Читать «Диалог творческого сознания А. А. Фета с Востоком (Фет и Хафиз)» онлайн - страница 92

Альбина Мазгаровна Саяпова

Исследуя лирику Гете в контексте восточной философии, Л.М. Тетруашвили излагает точку зрения суфизма на человека, который в страстном стремлении к богу достигает определенного совершенства, осуществляя при этом принцип «высшего соединения» – слияния человека с Богом. Так, он пишет: «Для достижения высшей цели познающий должен пройти четыре ступени: овладение учением мудрецов и критическое отношение к нему, признание бога и мира соравными; настойчивое и страстное стремление к совершенству, т.е. в конечном счете к богу, полное возвышение человеческих сил для служения этой цели; поглощение своей индивидуальности “всеобщим”, всеобъемлющее познание совершенного в сверхчувственном (космическом) экстазе; приобщение к истине. На этой последней ступени познающий становится соравным богу и сливается с ним, т.е. “умирает”» [16: 61]. Суфий на пути к истине-богу должен пройти две ступени: уничтожение (фана) и возрождение (бака). Как сказал еще Е.Э. Бертельс, «ощутив уничтожение своего временного преходящего “я”, человек погружается в море абсолюта, а тем самым и ощущает отчетливо, что существует так же вечно, как вечна и божественная сущность.

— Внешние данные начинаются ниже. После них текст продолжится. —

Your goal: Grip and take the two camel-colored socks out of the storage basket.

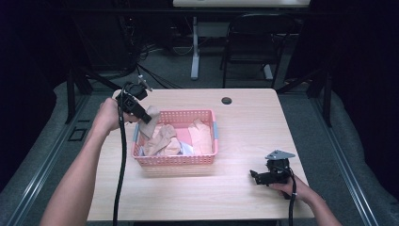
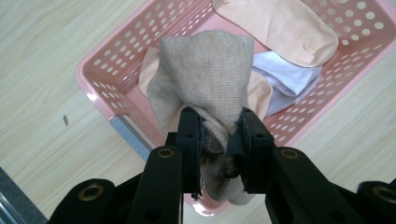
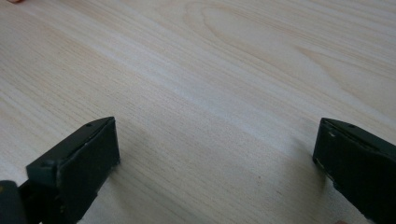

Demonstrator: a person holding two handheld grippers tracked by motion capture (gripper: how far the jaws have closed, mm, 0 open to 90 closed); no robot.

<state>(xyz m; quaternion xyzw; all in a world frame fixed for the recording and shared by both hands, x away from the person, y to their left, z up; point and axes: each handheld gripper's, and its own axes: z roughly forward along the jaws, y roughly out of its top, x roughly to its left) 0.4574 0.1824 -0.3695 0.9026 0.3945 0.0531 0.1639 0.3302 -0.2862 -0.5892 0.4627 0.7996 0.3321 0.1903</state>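
Observation:
A pink perforated basket [image 1: 175, 160] [image 2: 100, 84] sits on the wooden table left of centre, holding several beige socks [image 1: 164, 139] and a white cloth [image 2: 289, 77]. My left gripper [image 1: 146, 117] [image 2: 217, 135] hangs above the basket's left end, shut on a tan knit sock [image 2: 201, 79] [image 1: 149, 123] that dangles bunched from its jaws. A peach sock [image 2: 280, 28] lies flat in the basket beyond it. My right gripper [image 1: 256, 176] [image 3: 215, 158] rests low over bare wood near the table's front right, jaws wide apart with nothing between them.
The table [image 1: 244, 127] has a round cable hole [image 1: 227, 100] at the back. A black chair [image 1: 254, 42] and a white desk leg [image 1: 195, 47] stand beyond the far edge. Dark cables lie on the floor behind.

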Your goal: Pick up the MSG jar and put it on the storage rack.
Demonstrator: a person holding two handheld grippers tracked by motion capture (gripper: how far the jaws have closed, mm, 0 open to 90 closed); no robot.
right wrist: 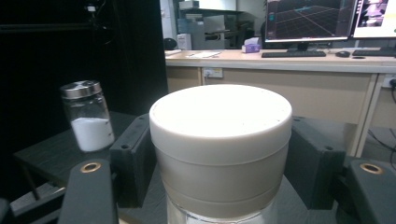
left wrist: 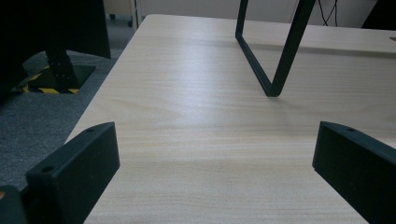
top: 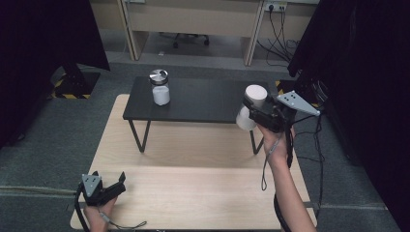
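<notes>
My right gripper [top: 254,115] is shut on a white-capped container [top: 252,105], held in the air over the right end of the black raised shelf [top: 203,104]. In the right gripper view both jaws press the sides of the container [right wrist: 220,149] just under its wide cream cap. A glass jar [top: 160,87] with a metal lid, half full of white powder, stands on the shelf's left part; the right gripper view shows the jar [right wrist: 88,116] at the left. My left gripper [top: 116,186] rests low at the near left of the wooden table [top: 193,193], jaws wide apart over bare wood [left wrist: 210,154].
The shelf stands on thin black legs [left wrist: 273,51] at the table's far half. Dark curtains [top: 43,48] flank both sides. A desk [right wrist: 289,70] with monitors and cables lies beyond. Grey carpet [top: 48,140] surrounds the table.
</notes>
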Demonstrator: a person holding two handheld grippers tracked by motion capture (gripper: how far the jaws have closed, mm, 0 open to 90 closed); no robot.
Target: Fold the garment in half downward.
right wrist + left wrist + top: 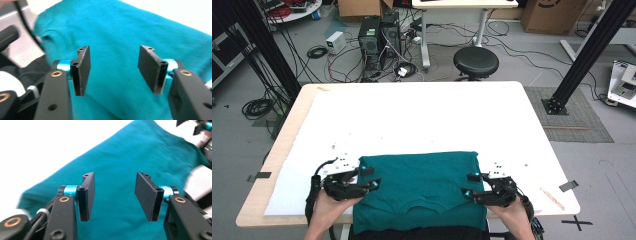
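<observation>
We have a teal shirt [419, 190] lying flat at the near edge of the desk [422, 115], its neckline toward us and part of it hanging over the edge. Our left gripper [371, 178] hovers at the shirt's left side, jaws apart and empty; our right gripper [468, 184] mirrors it at the right side, jaws likewise apart. We judge this the approach before a fold. Next, each gripper needs to drop to a side edge and pinch the cloth evenly.
</observation>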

Это осознание бессмертия, понятно, высшее из состояний, достижимых для путника» [17: 65]. Присутствие логического следствия бака (вечность) отличает состояние фана от буддийской нирваны.

Л.М. Кессель, сравнивая-сопоставляя «Блаженное томление» Гете с переосмысленной им газелью Хафиза «Как свеча горит душа» в переводе Гаммера, находит, что тема «огненной смерти» у Хафиза полна суфийского мистицизма, «который устремлен к исчезновению своего “я” в едином и увековечению в бесконечном неземном». Ученый считает, что Гете же «возвращает этот образ на землю», реализуется мотив любви самоисчезновения в любимом деле, идее по формуле «умри и возродись» [13: 65]. Вместе с тем формула «умри и возродись», восходящая к космологическому мифу Гете, содержит философию жизни, в основе которой извечный закон мироздания в «вечном отпадении и вечном возврате к первоистоку».

Своеобразный «эротический пантеизм» в рамках диалога «Я– Ты» характерен как молодому, так и позднему Гете. Так, в стихотворении «Вездесущий» («Западно-восточный диван») божество юных лет обретает конкретность в лице любимой – Зулейки, которая предстает влюбленному в тысяче образов:

В тысяче форм ты можешь притаиться, –

Я, Вселюбимая, прозрю тебя,

Иль под волшебным покрывалом скрыться, –

Всевездесущая, прозрю тебя.

Эти строчки напоминают стихотворения молодого Гете, где бог является, как отмечает Л.М. Тетруашвили, «в конкретных образах то весны, то старого ласкового Океана, в сладком пении соловья, в спускающихся с небес облаках» [16: 62].

«Вселюбимая» лирического героя Гете в диалоге «Я – Ты» становится олицетворением неодолимого стремления к созерцанию-познанию Красоты мира-жизни, ее гармонии, в основе которой закон «вечного отпадения и вечного возврата к первоистоку» («В тысяче форм ты можешь притаиться...»). Гете заимствует не только символическую образную систему суфизма, но и, что важнее, основную пантеистическую идею философии суфизма, по которой каждая форма бытия – так или иначе отражение абсолюта, следовательно, «единое бытие можно найти в каждой пылинке». По философии Ибн Араби, бог – высшая реальность, абсолютное совершенство, из которого истекают, эманируют, но в котором «утоплены все существующие реальности» [8].